Anyway, enough about me! Some of you might remember my friend Katrina? She’s the one who saved me so much struggle when I had to go back to doing my own injections, by sharing her brilliant tips with me! She’s also brought me back to earth with her logic many times when I’ve been bothered by things (mainly because she’s had all the same worries and has rationalised them for herself!)

Having someone going through the same thing as you can be infinitely important.

So Katrina went in for her operation about a month after I did. Her osteosarcoma was in her pelvis, so she has a whole different set of problems and issues. But we had treatment at the same time and surgery at around the same time. I thought you would like to know she is recovering well. Another long path, fraught with difficulties like infection (Which I’m lucky I avoided) and not being able to walk (!), but she is heading in the right direction! Hopefully her walking will be without a limp in the future.

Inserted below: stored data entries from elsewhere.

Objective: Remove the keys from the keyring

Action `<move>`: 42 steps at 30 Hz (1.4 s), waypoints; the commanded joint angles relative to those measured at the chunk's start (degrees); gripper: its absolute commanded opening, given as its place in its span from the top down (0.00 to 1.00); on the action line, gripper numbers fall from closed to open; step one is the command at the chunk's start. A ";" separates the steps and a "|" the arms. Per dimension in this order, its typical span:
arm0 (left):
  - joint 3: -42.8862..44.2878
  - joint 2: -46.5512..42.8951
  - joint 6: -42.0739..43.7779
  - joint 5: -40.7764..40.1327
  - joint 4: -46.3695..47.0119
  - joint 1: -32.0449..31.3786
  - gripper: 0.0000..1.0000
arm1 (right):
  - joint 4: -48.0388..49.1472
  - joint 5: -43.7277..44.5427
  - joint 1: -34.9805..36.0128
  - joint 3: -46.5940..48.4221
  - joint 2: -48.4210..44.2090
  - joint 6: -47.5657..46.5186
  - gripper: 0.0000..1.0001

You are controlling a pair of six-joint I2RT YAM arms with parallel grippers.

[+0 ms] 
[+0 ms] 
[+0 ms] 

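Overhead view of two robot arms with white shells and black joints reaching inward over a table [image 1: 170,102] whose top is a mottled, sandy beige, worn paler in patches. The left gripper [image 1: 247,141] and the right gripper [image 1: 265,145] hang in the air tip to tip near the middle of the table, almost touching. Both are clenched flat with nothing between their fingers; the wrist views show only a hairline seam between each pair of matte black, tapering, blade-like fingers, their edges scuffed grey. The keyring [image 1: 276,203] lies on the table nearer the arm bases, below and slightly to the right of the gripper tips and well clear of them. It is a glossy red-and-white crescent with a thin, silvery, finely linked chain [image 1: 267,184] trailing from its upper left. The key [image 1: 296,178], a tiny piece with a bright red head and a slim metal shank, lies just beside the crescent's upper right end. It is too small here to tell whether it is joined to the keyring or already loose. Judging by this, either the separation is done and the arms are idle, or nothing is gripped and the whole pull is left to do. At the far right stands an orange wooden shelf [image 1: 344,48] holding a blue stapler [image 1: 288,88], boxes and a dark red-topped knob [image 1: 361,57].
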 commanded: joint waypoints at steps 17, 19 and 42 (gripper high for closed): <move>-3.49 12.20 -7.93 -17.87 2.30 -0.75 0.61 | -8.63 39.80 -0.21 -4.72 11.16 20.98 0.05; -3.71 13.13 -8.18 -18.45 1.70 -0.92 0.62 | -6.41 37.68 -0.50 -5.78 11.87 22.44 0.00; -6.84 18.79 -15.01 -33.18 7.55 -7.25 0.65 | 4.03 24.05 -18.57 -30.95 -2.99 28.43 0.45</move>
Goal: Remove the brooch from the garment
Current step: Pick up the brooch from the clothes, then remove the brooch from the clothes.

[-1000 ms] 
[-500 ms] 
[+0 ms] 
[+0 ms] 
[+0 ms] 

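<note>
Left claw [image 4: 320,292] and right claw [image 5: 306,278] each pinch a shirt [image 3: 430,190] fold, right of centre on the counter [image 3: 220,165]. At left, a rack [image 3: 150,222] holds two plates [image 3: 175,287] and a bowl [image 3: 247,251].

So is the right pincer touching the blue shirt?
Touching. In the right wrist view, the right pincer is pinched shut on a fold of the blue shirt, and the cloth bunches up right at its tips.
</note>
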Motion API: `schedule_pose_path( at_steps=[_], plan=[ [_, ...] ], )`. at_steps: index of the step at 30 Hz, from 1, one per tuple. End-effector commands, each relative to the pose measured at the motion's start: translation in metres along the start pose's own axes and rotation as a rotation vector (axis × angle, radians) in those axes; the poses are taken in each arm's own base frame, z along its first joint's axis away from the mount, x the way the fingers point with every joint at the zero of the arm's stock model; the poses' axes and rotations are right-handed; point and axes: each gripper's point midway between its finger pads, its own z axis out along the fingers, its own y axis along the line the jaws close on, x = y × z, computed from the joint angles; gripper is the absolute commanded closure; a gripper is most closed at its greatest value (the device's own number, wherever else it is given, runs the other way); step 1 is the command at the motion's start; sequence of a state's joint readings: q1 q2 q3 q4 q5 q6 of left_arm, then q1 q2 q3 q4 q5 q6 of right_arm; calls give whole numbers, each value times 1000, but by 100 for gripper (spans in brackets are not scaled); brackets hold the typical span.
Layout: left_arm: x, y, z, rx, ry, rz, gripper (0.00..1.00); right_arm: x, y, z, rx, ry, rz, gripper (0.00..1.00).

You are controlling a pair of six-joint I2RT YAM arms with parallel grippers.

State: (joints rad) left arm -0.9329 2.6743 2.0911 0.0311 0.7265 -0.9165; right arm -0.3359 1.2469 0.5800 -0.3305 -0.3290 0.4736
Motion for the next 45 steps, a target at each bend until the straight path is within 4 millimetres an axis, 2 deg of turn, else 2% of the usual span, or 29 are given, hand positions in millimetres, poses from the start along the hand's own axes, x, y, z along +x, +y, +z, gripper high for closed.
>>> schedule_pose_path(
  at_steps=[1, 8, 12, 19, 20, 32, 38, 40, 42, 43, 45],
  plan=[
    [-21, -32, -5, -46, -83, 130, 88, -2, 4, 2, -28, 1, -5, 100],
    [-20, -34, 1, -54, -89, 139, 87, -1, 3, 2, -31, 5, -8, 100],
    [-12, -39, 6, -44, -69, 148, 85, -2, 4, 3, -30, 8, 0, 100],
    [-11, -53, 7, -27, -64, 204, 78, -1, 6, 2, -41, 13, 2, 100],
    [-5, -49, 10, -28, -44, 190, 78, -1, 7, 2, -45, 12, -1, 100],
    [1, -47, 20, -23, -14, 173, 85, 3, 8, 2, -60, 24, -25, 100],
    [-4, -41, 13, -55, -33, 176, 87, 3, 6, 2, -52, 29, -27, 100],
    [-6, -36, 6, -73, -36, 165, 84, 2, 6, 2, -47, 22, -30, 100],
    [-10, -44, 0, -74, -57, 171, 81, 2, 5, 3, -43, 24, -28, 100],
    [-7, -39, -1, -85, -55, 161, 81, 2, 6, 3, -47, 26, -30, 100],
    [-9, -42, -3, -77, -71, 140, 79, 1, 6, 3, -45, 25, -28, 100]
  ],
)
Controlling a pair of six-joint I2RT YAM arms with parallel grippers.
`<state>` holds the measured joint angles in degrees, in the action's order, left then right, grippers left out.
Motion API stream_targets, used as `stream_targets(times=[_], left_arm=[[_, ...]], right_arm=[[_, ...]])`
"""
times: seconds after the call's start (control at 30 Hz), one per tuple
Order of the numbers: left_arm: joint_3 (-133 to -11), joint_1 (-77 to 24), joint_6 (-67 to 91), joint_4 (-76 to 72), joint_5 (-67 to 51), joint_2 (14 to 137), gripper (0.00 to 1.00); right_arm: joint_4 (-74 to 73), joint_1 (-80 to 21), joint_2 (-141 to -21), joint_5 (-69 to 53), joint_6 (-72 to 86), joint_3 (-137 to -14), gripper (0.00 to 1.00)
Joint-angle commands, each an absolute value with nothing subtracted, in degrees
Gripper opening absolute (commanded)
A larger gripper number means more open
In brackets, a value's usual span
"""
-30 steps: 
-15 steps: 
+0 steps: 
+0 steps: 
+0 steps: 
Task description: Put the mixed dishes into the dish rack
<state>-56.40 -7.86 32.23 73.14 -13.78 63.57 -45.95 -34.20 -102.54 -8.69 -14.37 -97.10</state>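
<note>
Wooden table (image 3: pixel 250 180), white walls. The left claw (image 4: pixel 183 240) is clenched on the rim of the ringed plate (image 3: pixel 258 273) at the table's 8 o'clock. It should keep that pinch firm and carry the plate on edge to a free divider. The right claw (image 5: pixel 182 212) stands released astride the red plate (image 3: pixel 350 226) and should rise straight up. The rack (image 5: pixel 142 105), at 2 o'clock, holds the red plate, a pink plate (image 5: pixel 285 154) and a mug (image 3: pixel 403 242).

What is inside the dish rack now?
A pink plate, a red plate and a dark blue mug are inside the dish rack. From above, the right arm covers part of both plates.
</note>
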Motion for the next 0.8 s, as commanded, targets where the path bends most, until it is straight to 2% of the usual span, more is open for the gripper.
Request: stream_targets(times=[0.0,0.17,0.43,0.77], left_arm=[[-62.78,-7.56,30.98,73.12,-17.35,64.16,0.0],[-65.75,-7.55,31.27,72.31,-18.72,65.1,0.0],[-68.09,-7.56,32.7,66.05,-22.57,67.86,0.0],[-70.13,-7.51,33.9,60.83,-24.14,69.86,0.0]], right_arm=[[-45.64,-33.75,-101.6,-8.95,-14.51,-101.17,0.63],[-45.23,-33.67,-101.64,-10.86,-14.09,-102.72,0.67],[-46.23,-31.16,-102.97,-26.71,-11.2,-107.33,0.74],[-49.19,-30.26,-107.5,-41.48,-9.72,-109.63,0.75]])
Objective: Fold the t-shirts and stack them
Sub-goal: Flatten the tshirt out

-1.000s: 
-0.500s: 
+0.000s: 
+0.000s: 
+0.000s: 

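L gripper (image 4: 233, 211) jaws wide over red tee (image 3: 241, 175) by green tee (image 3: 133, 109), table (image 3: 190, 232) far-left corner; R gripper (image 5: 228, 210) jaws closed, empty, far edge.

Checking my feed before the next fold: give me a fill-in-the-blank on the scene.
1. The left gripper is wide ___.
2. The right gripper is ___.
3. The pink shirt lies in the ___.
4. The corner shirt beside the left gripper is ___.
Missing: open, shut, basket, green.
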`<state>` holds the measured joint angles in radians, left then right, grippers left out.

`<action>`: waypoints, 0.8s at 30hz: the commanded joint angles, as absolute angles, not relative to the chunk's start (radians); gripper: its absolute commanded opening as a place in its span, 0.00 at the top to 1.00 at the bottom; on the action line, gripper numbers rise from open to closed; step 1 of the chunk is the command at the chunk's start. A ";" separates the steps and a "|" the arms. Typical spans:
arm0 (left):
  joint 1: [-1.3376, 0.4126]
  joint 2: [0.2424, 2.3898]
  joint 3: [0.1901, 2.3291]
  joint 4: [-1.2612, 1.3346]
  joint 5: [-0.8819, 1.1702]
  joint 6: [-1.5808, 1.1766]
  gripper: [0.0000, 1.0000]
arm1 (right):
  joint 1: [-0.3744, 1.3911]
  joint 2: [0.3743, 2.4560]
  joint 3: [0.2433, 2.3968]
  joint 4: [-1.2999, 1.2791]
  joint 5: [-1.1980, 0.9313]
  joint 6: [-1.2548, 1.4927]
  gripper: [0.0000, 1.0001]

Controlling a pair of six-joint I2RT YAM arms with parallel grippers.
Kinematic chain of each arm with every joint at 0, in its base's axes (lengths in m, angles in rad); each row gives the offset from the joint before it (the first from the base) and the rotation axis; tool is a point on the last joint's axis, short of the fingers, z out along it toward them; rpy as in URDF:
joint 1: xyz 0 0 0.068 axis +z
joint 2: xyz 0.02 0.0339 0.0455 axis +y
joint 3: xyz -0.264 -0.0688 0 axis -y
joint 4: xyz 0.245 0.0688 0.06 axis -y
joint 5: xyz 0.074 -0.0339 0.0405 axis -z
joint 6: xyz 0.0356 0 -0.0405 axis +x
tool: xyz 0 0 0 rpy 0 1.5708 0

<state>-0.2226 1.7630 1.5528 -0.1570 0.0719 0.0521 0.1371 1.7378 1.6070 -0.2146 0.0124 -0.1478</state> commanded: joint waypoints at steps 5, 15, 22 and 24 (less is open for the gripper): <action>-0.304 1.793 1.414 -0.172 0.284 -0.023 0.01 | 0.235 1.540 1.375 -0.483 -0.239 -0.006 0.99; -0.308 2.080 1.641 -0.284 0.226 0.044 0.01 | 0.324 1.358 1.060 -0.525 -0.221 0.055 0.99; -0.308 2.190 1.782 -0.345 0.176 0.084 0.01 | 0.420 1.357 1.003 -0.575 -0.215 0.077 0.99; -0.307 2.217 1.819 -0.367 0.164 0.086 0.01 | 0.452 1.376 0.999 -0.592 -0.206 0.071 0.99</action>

You try to stay away from comparing yourself to other people going through similar things, but it’s difficult to stay entirely away from it. I think of Katrina and think ‘gosh I’m so lucky I’ve at least been able to walk fine…I could take myself to the pub!!!!’ (As you may have realised, going to the pub signified normalcy for me). But then Katrina looks at me and thinks ‘gosh, I’m lucky to be able to still eat and thank goodness I didn’t have to go into surgery twice and that my face is fine’! People’s perspective on these things are interesting. I’ve even had friends with terminal cancer feel lucky they’re not dealing with what I have, whereas I obviously feel the opposite.

Katrina and I have another friend who we were treated alongside who went in for his surgery in the last few weeks and he has been less fortunate than we.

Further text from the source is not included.